田月翔太と大人の事情 1

 二宮が反論し、田月が担任に花瓶の水を掛けたその日の夕方。二宮の両親、担任、校長を交えての話し合いが校長室で行われた。

 その間、病院から帰った(ついでに外で昼食をとった)田月と二宮は隣の職員室にいた。二宮は一度家に帰り、午後の授業も放棄していた。そのまま家にいても良かったが(寧ろ両親には学校にいることを心配された)、話し合いが終わって両親の顔をすぐに見られる方が、精神的に楽だった。
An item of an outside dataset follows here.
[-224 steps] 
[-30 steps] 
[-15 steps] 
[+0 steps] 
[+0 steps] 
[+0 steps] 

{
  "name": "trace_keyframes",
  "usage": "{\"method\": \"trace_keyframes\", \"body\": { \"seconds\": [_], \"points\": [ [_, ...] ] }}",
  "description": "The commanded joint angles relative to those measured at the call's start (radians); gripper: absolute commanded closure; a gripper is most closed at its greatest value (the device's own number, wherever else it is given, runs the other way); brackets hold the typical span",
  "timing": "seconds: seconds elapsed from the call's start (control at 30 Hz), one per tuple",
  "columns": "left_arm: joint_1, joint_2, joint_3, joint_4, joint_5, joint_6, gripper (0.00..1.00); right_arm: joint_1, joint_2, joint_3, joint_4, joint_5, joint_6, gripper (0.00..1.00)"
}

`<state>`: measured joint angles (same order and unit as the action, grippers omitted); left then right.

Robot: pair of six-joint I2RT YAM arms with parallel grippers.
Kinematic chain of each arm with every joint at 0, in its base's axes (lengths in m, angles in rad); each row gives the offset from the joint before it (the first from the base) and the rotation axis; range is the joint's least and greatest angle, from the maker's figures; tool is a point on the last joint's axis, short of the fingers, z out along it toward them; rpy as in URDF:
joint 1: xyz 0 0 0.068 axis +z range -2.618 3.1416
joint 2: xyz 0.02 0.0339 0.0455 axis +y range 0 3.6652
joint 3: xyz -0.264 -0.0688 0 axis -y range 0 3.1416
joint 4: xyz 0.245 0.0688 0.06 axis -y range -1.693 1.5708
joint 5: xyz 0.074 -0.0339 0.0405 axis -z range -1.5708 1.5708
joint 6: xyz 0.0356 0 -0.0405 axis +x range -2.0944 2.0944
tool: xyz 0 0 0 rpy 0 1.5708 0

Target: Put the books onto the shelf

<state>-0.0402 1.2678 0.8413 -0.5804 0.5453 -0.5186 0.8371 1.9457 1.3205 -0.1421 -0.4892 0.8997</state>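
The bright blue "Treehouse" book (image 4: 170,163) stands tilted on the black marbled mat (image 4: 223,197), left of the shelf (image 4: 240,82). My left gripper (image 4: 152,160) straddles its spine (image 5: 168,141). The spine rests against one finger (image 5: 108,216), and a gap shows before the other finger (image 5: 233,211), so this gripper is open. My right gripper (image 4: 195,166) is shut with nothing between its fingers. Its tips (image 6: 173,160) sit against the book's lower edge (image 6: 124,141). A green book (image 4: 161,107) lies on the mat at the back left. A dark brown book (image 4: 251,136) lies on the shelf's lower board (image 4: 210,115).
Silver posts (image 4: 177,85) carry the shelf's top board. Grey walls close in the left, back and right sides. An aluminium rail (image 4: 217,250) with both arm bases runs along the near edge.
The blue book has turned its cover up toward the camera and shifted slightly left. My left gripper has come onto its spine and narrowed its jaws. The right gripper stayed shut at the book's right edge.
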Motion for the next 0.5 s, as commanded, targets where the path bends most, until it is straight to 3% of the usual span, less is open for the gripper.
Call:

 だが、そこに田月がいたのは想定外だ。二宮は今日のことを含め、田月との距離は測りかねていた。



「田月くん、怪我大丈夫だった……?」

 なんともぎこちないが、話しかけないのもおかしい。ひとまず体調のことは聞いておかないと、と二宮は思った。

 一方田月は、普段通りの口調で返す。

「あー、平気平気。一応頭撮ってもらったけど、どっこもないって。一応、二日経ったらもう一度見せろって言われてる」

「よかった……」


 ここで会話が途切れる。

 時計の秒針が半分回ったところで、また二宮が別の話題を切り出した。


「……えっと、助けてくれて、ありがとう。……それから、ごめんなさい」

「何が?」

「……え」

「二宮は俺に、何か悪いことしたか?」

「……えっと」


 ここでまた会話が途切れた。

 二宮は俯く。

 時計の長針が一周した時、沈黙を破ったのは田月だった。



「ごめん」

「え?」

「大変な時に、お前の母さん取っちまったな」



 思えば田月は、初めて人に謝ったかもしれない。

 だが、二宮はそれを即座に拒絶した。




「謝らなくていい!」

「え?」

「田月くんが、一番大変だったんだから。謝らなくていい!」



 私のせいで殴られたんだから! 強い口調で二宮は言い切った。



「……いや、二宮が大変だっただろ。間違いなく。それに殴られたのは二宮のせいじゃないし」

「いーえ私のせいです! もし田月くんがあーしてくれなかったら、きっと私の頭皮はずるっと剥けていたはずです! ありがとう田月くん私の頭皮守ってくれて!」

「あ、……うん」

 これは、笑うところか……? 田月はかなり悩んだが、結局笑うことはしなかった。



 だが、それで空気は大分緩んだのだろう。

 それから途切れることはなく、会話は続いた。

 なんてことのない、他愛のない話だ。「今日何食べたんだ?」「カレー。一度家に帰って食べたの。お父さん、カレー好きだから……」「へぇ」「お父さん、うっかりすると毎日カレー食べそうになるんだよ。まいっちゃう」「インド人みたいだな」「日本のカレーはイギリスのもので、インドのカレーは煮込み料理の総称だよ。おまけに外国人しかカレーって言葉は使わないって聞いた」「誰から?」「……お父さん」「ぶはっ。本当に好きなんだな」

 本当にくだらない話だ。けれど田月は、今まで生きてきた中で一番心地よく喋っていた。くるくると二宮の表情が変わっていたことも関係しているかもしれない。この顔は、普通は二宮家しか見られない表情だ。今、両親が一つの壁を隔てた場所にいるから、こんな顔を見せているのだろう。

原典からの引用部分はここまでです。